_Required work_.
Reproduce exactly the opening lines of the listing, stopping after the line that contains "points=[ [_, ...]" and including it.
──────── Material shown
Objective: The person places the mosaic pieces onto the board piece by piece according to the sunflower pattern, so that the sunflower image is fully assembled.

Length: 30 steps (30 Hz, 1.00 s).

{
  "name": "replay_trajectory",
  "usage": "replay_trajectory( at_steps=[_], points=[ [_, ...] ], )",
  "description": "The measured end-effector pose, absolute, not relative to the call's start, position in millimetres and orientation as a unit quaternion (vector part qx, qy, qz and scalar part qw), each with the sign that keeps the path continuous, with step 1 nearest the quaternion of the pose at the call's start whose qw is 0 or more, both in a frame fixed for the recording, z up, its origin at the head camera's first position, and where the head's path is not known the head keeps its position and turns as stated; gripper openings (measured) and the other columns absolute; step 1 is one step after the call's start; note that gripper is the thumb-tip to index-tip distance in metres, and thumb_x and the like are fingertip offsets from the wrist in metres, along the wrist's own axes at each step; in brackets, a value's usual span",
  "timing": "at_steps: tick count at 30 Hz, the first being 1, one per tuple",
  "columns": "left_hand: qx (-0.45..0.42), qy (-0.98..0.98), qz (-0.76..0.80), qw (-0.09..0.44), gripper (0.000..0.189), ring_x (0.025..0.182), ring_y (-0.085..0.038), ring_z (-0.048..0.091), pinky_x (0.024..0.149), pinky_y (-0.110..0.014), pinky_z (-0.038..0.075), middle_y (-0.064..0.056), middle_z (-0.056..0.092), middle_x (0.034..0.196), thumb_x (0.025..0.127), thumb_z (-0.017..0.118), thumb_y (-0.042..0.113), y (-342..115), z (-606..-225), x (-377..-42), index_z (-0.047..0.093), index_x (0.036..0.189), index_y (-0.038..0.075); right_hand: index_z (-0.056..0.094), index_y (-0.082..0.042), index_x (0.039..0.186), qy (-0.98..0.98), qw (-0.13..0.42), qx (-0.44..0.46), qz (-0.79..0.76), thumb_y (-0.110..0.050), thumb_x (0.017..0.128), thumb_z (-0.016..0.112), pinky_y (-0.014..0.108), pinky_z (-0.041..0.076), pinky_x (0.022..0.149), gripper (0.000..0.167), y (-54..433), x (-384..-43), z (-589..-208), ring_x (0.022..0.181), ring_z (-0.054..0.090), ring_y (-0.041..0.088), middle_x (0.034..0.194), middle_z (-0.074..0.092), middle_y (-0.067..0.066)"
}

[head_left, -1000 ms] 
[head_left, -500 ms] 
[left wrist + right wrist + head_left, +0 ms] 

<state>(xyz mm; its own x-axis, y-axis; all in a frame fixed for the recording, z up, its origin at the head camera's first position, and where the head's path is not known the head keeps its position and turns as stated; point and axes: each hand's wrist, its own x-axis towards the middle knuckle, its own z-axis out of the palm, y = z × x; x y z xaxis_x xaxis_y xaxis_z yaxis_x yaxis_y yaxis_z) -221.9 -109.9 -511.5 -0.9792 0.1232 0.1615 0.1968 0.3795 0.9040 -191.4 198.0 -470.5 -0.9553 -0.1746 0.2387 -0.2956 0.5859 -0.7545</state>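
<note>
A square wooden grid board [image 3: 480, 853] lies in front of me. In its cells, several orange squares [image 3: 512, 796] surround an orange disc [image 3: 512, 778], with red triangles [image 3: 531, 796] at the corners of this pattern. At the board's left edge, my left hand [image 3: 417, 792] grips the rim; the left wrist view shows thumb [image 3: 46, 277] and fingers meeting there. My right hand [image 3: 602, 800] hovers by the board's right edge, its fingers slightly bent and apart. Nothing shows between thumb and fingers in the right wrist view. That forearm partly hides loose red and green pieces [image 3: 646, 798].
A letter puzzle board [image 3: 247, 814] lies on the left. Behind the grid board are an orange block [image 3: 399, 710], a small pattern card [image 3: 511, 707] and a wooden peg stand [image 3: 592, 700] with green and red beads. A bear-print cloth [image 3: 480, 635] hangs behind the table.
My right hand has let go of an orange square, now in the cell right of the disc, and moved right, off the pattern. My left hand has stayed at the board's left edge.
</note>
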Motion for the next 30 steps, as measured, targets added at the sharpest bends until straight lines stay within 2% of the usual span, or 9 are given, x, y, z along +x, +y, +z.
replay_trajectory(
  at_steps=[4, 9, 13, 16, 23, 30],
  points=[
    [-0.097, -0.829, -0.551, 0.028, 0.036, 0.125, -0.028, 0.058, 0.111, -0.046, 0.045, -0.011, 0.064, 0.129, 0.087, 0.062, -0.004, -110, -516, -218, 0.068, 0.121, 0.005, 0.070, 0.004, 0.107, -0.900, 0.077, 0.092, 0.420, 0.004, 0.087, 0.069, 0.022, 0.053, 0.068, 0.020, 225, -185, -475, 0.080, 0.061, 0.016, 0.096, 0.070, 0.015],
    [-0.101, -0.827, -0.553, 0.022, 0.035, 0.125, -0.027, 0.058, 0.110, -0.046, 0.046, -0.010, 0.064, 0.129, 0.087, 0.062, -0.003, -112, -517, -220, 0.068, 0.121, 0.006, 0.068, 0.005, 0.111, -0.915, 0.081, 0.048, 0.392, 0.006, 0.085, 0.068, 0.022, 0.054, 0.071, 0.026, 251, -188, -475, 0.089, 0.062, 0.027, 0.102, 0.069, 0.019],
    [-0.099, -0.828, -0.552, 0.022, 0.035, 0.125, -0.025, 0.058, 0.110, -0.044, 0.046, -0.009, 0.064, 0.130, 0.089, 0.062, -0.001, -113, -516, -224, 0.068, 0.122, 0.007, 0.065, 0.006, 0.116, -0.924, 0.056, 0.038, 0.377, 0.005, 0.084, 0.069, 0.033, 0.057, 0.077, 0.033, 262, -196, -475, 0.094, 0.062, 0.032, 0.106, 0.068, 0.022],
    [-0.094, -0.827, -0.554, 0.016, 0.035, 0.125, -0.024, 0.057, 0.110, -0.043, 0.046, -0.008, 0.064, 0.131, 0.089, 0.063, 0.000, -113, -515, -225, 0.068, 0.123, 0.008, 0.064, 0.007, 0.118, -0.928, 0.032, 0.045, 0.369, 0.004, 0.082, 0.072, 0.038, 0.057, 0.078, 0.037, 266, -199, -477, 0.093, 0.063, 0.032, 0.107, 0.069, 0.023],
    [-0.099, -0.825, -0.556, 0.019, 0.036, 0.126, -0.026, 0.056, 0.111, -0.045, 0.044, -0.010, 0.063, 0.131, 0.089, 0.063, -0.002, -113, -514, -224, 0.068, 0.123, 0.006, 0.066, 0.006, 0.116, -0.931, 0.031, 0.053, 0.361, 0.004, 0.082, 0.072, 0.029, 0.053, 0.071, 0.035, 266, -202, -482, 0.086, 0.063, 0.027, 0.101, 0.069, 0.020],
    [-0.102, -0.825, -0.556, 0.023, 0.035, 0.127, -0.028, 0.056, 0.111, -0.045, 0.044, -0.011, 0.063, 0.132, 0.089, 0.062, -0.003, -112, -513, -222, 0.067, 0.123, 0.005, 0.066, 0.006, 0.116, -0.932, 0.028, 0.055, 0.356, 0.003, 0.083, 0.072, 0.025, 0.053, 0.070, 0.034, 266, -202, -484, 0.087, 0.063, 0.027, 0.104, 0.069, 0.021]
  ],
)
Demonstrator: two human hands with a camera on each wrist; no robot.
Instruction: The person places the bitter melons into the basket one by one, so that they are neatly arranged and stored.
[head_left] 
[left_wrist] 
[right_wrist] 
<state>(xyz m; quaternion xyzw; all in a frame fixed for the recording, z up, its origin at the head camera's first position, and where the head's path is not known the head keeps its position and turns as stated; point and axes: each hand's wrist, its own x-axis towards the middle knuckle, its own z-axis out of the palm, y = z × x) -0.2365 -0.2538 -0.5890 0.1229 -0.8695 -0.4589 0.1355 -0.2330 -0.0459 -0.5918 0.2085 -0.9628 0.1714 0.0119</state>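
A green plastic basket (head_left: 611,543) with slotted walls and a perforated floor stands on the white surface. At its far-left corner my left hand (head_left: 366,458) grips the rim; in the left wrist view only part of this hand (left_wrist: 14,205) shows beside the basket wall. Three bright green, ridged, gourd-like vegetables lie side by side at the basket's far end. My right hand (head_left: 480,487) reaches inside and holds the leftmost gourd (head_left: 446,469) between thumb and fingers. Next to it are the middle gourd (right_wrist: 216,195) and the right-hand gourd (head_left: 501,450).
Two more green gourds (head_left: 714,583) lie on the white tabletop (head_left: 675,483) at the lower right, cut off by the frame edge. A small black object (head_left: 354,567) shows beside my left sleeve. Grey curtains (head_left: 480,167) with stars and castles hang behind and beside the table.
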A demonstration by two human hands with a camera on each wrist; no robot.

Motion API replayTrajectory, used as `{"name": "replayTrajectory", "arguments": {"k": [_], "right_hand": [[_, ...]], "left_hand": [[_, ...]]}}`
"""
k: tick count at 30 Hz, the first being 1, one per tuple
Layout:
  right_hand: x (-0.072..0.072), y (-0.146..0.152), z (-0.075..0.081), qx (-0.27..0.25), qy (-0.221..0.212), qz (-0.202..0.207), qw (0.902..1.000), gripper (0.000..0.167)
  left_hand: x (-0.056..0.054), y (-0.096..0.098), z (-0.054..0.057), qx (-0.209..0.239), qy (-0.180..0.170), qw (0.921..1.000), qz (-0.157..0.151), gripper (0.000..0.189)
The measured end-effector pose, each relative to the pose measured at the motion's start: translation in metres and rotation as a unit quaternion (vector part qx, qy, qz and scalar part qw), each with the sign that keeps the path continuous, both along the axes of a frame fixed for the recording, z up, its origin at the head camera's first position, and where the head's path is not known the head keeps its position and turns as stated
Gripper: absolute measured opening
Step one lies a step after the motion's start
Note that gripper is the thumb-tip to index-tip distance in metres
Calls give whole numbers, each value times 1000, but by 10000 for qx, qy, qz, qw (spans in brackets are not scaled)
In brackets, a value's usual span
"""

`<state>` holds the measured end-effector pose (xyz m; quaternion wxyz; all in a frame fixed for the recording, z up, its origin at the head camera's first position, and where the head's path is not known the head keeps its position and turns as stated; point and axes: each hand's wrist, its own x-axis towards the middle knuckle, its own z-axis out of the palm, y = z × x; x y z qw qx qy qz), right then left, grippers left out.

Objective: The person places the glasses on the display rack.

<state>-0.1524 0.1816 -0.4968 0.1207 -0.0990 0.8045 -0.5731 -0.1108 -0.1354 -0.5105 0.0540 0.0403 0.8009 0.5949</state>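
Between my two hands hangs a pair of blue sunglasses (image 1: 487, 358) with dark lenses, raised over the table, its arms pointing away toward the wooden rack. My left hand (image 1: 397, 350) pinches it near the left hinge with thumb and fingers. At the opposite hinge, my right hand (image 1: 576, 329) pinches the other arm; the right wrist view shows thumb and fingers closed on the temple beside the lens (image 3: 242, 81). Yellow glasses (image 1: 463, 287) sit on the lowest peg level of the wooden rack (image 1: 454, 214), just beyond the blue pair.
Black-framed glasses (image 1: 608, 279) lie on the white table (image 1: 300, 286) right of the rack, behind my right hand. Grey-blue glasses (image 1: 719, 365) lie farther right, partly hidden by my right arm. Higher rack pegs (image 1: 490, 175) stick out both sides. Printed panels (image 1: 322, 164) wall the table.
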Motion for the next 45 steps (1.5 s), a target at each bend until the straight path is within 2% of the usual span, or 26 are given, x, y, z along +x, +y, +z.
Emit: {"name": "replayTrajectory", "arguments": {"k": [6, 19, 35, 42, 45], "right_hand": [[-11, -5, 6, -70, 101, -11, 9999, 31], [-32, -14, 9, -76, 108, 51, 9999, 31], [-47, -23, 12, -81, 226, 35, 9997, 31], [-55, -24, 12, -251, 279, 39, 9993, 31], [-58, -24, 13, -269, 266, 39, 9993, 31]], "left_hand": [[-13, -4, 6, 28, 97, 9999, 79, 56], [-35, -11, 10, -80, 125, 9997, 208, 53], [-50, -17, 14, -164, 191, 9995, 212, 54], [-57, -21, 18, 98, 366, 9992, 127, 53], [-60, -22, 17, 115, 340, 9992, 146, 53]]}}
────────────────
_Written answer_.
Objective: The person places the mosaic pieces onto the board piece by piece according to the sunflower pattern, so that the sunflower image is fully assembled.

Length: 30 steps (30 Hz, 1.00 s).

{
  "name": "replay_trajectory",
  "usage": "replay_trajectory( at_steps=[_], points=[ [_, ...] ], )",

That completes the output.